TASK DETAILS:
A faithful, complete transcription of the listing is required.

* * * * * * *

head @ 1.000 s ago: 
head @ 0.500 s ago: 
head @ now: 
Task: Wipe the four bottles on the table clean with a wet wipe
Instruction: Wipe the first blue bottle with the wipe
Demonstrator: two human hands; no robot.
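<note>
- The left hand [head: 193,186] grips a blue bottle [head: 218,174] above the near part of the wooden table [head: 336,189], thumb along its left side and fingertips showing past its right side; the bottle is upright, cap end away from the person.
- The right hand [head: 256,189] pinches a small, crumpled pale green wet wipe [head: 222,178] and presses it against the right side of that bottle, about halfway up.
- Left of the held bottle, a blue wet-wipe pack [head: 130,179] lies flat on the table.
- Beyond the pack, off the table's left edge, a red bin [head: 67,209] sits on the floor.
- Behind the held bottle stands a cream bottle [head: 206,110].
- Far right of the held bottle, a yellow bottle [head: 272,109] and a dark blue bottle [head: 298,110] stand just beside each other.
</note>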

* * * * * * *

PROBLEM SOLUTION:
head @ 1.000 s ago: 
head @ 0.500 s ago: 
head @ now: 
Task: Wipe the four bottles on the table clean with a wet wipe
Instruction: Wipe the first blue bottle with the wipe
Demonstrator: two human hands; no robot.
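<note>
- The left hand [head: 193,186] grips a blue bottle [head: 218,174] above the near part of the wooden table [head: 336,189], thumb along its left side and fingertips showing past its right side; the bottle is upright, cap end away from the person.
- The right hand [head: 256,189] pinches a small, crumpled pale green wet wipe [head: 222,178] and presses it against the right side of that bottle, about halfway up.
- Left of the held bottle, a blue wet-wipe pack [head: 130,179] lies flat on the table.
- Beyond the pack, off the table's left edge, a red bin [head: 67,209] sits on the floor.
- Behind the held bottle stands a cream bottle [head: 206,110].
- Far right of the held bottle, a yellow bottle [head: 272,109] and a dark blue bottle [head: 298,110] stand just beside each other.
</note>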

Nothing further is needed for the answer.